Mr Goetti was referring to anticipation that if China revalues its currency, Malaysia is likely to let the ringgit appreciate. 'Even if China does not move, if you're looking for Asian currencies to appreciate against the US dollar, the speculation is on that the ringgit is one of them,' he added.
The ringgit was pegged in 1998 at RM3.8 to one US dollar.
The biggest inflows for the Jan-Sept 2004 period were from the United Kingdom with RM24.53 billion, beating by a whisker Singapore's RM24.52 billion, and Hong Kong's RM23.39 billion.
The inflows are parked in financial assets classified as portfolio investment by Bank Negara.
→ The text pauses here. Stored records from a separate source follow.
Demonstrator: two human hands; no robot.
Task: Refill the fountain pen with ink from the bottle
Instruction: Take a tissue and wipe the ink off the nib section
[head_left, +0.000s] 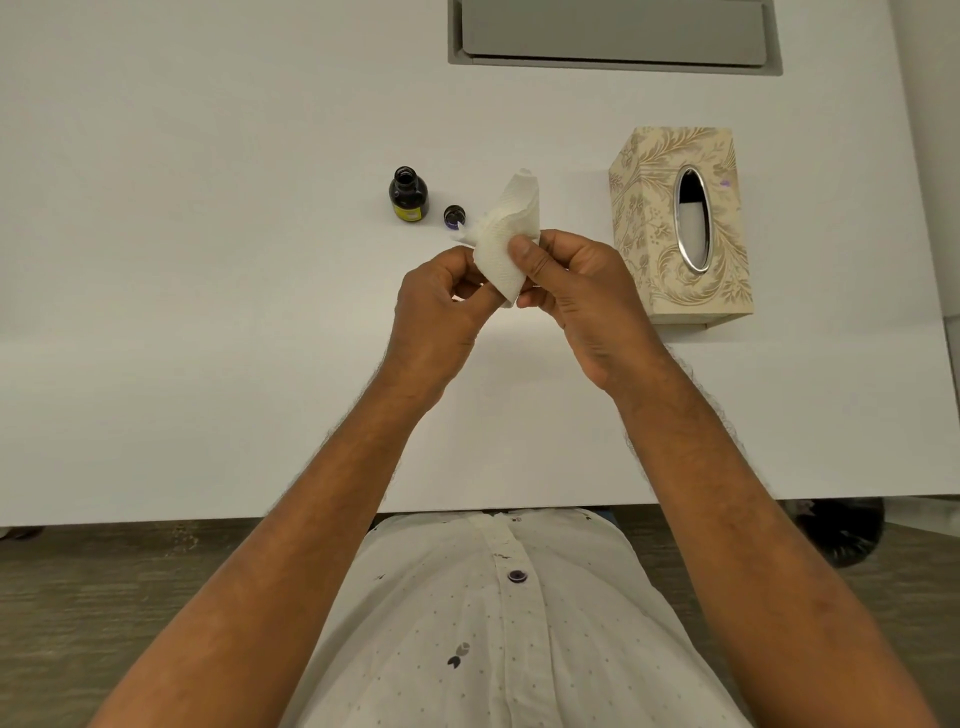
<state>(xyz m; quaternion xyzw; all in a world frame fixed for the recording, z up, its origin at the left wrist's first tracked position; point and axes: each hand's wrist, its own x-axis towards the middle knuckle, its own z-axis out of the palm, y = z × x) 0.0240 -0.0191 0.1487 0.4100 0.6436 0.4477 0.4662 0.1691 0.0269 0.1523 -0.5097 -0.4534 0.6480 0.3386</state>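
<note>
An uncapped dark ink bottle with a yellow label stands on the white table, its small cap lying just to its right. Both my hands meet above the table in front of them. My right hand pinches a white tissue between thumb and fingers. My left hand is closed against the tissue's lower left side. The tissue wraps whatever lies between the fingers, so the fountain pen is hidden and I cannot make it out.
A cream patterned tissue box with an oval opening stands to the right of my hands. A grey recessed panel sits at the table's far edge. The white table spreads out to the left.
</note>
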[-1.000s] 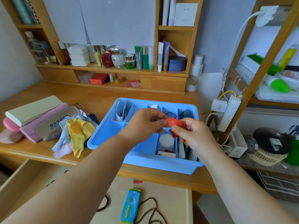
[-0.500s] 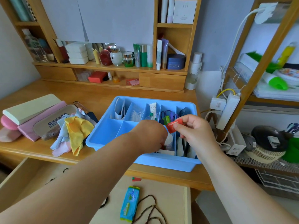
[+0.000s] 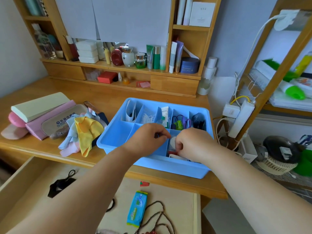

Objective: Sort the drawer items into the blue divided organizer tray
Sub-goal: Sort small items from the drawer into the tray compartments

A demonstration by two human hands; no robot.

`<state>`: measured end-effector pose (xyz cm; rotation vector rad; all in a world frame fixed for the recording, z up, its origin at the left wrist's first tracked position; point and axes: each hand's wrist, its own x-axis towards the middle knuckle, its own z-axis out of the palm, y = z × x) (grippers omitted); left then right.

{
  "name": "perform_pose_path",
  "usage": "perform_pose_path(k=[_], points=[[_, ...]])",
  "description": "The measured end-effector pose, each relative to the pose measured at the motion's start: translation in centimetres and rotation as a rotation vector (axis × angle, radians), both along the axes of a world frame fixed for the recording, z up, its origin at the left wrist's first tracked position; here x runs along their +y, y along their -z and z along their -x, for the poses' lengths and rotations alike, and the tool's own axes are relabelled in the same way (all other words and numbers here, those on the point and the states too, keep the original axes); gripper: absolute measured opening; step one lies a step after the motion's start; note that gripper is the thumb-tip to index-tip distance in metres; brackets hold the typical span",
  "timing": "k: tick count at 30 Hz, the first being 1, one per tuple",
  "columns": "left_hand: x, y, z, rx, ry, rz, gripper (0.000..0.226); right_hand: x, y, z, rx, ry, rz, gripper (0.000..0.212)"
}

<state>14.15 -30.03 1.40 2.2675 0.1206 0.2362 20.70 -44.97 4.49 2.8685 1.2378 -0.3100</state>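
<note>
Head view showed both arms reaching forward over the tray point(image 3: 116, 130), which stood on the desk point(image 3: 104, 98) above the open drawer point(image 3: 168, 196). The right hand point(image 3: 194, 144) was lowered into a front compartment, knuckles up, its fingers curled down and pinching a small red packet point(image 3: 172, 152) beside a white round lid point(image 3: 172, 141). The left hand point(image 3: 148, 139) hovered just beside it over the divider, fingers loosely curled with the tips together; whether it held something could not be told. Half a second before, the right hand held the packet higher, above the compartments, and one second before both hands held it together.
</note>
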Motion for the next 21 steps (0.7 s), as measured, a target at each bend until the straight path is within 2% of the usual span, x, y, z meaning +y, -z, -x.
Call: perform_pose_path(k=[3, 5, 7, 9, 11, 13, 16, 18, 20, 21], points=[[0.0, 0.2, 0.1, 0.002, 0.012, -0.026, 0.019, 1.0, 0.1, -0.5, -0.003, -0.054, 0.192, 0.02], [0.0, 0.2, 0.1, 0.0, 0.022, -0.032, 0.021, 0.6, -0.4, -1.3, 0.101, -0.057, 0.142, 0.02], [-0.2, 0.0, 0.1, -0.03, 0.021, 0.004, 0.02, -0.3, -1.3, -2.2, 0.254, 0.078, -0.202, 0.036], [-0.5, -0.2, 0.2, -0.092, 0.011, 0.093, 0.015, -1.0, -1.8, -2.6, 0.488, 0.309, -0.612, 0.04], [-1.0, -0.8, 0.2, -0.143, 0.039, 0.22, 0.015, -1.1, -1.7, -2.4, 0.78, 0.49, -0.811, 0.049], [-1.7, -1.3, 0.0, -0.154, 0.112, 0.256, 0.021, -0.6, -1.3, -1.8, 0.958, 0.561, -0.896, 0.051], [-3.1, -1.8, -0.1, -0.167, 0.178, 0.194, 0.012, 0.2, -0.8, -1.0, 1.023, 0.577, -0.922, 0.049], [-3.2, -2.1, 0.1, -0.173, 0.209, 0.25, 0.009, 0.4, -0.5, -0.8, 1.027, 0.561, -0.957, 0.052], [-2.9, -2.7, 0.2, -0.184, 0.193, 0.205, 0.011, -0.1, -0.2, -1.0, 0.959, 0.523, -0.996, 0.057], [-2.4, -3.0, 0.1, -0.191, 0.151, 0.119, 0.013, -0.5, -0.1, -1.1, 0.856, 0.499, -0.999, 0.057]])
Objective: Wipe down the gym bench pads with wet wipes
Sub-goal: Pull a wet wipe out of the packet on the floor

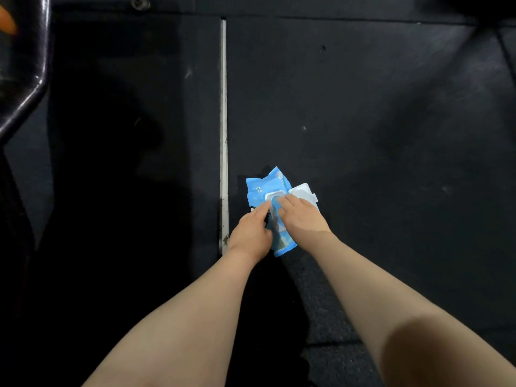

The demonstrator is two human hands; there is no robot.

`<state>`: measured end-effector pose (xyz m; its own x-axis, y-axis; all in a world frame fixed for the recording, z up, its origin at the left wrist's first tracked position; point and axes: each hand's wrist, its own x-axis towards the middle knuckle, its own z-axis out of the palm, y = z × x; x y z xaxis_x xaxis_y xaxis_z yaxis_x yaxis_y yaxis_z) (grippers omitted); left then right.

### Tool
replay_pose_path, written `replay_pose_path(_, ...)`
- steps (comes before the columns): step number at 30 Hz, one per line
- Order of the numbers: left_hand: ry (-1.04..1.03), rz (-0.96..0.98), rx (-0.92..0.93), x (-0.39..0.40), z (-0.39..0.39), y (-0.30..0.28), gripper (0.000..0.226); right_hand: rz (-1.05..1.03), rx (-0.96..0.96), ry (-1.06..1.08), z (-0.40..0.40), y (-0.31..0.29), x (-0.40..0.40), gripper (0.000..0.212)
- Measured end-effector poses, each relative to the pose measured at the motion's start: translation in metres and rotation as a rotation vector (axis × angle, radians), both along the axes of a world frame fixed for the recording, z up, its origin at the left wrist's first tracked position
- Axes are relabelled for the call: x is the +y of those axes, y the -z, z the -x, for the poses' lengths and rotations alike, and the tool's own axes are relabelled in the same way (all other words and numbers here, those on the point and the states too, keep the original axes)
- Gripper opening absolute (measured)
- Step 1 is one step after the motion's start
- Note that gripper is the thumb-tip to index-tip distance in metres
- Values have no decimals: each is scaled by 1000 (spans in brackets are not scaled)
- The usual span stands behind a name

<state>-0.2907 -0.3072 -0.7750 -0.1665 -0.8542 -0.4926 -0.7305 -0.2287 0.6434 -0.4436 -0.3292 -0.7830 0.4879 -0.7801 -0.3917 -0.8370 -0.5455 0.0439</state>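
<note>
A blue pack of wet wipes [264, 188] lies on the dark rubber floor [363, 121], its white plastic lid [303, 192] flipped open to the right. My left hand [251, 233] presses on the pack's left side and holds it down. My right hand [301, 216] reaches over the pack, its fingertips at the opening under the lid. Whether a wipe is pinched there is hidden by the fingers. A glossy black bench pad [25, 65] shows at the far left edge.
A pale metal strip [223, 121] runs straight along the floor just left of the pack. Dark shadow covers the floor to the left. Something orange [7, 22] peeks in at the top left corner.
</note>
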Motion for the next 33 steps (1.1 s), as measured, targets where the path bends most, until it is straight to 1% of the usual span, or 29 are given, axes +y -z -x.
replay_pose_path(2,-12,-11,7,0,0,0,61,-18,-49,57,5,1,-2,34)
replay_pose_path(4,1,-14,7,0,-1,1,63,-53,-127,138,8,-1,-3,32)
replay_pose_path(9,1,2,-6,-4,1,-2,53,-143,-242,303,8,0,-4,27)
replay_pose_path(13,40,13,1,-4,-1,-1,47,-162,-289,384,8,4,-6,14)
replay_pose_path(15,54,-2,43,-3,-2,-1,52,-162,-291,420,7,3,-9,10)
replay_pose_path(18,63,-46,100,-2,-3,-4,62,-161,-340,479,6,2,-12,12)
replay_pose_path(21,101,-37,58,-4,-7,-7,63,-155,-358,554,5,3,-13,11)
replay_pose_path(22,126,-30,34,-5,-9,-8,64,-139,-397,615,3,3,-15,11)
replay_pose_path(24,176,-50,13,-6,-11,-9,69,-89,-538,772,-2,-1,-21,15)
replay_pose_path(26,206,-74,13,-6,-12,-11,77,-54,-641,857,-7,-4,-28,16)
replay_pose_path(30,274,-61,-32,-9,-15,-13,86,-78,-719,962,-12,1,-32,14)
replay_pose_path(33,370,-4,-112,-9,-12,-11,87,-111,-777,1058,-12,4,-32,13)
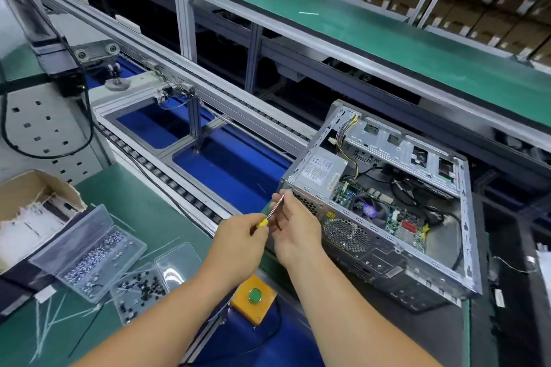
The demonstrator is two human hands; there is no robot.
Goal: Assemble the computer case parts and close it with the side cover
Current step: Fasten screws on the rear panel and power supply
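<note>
An open computer case (465, 247) lies on its side at the right, its interior facing up with the power supply (320, 171), motherboard (396, 217) and cables showing. No side cover is in view. My left hand (238, 235) grips the yellow handle of a small screwdriver (272, 211). My right hand (295, 226) pinches the screwdriver's shaft near the tip, just beside the case's rear upper corner. Whether a screw sits on the tip is too small to tell.
Clear plastic boxes of silver screws (92, 259) and black screws (140, 289) lie on the green bench at the left, beside an open cardboard box (32, 188). A yellow box with a green button (253, 296) sits below my hands. A roller conveyor (167, 176) runs behind.
</note>
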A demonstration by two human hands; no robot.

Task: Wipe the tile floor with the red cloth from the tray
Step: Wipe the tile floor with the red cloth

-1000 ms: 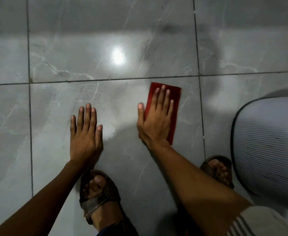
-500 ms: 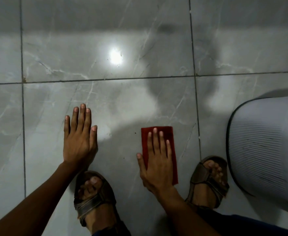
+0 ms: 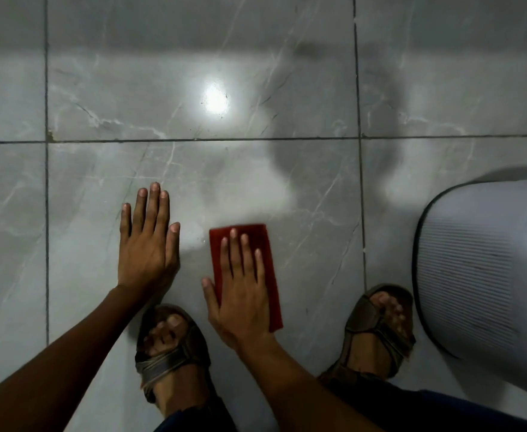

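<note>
The red cloth (image 3: 243,275) is pinned flat on the tile floor (image 3: 256,188) beneath the spread right hand (image 3: 242,294), long axis pointing away; the left hand (image 3: 147,244) is braced flat, just beside.

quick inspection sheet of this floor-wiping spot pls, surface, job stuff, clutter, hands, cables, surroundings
surface: grey marbled tile floor, glossy, dark grout lines, a bright lamp reflection on it
job's things: red cloth folded flat on the tile between the feet; no tray clearly seen
clutter: nothing seen
grippers: right hand pressed flat on the cloth; left hand flat on bare tile, holding nothing
cables: nothing seen
surroundings: brown sandals on both feet; a pale ribbed object with a dark rim at the right edge, what it is cannot be told
</note>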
Portfolio investment includes equities, Malaysian government securities, corporate securities, money market instruments and financial derivatives.
In recent years, despite a relatively poor performance by the Malaysian stock market, the incessant speculation about a re-peg of the ringgit leading to its appreciation has seen hot money flowing in.
The Kuala Lumpur Composite Index has trailed its Singapore counterpart for two years running with returns of 20.28 per cent and 9.86 per cent in 2003 and 2004 respectively.
These returns were significantly lower than the Straits Times Index's corresponding annual increases of 31.58 per cent and 17.09 per cent.
But some brokers expect Malaysian stocks to perform strongly this year.
Mr Goetti believes the likely bull markets in 2005 are in South-east Asia, where increasing domestic demand is making a big difference. He said one of the most attractive locations will be Thailand, followed by Malaysia.
Besides Malaysian stocks, interest in Malaysian government securities has attracted quite a lot of funds, said one Kuala Lumpur source.
In the second half of last year, interest in Malaysian financial assets was quite strong, the source said.
The price of 10-year Malaysian government securities has risen by 11.6 per cent over the past 12 months, said Ms Chia of DBS.
Last November, a research note by DBS said reserve money rose 12.3 per cent, the highest since February 2000, largely driven by a sharp rise in external reserves. As at mid-November, foreign reserves stood at US$60.9 billion, up US$2.4 billion from mid-October.
The note said the surge in reserve money and monetary aggregates will add to the pressure to re-peg. The continued strong economic growth might also cause Bank Negara to raise domestic interest rates to deal with inflationary threats, possibly in the second half of this year, it said.
Ms Chia feels the situation is worrying.
She thinks that if the ringgit is re-pegged or allowed to float, it might cause a sudden surge of outflow of the hot money or create more inflows from speculative traders.
'Traders look for (bond) returns, which have appreciated quite a lot, and in a re-peg, they might get another 5 per cent. They might want to get out,' said Ms Chia.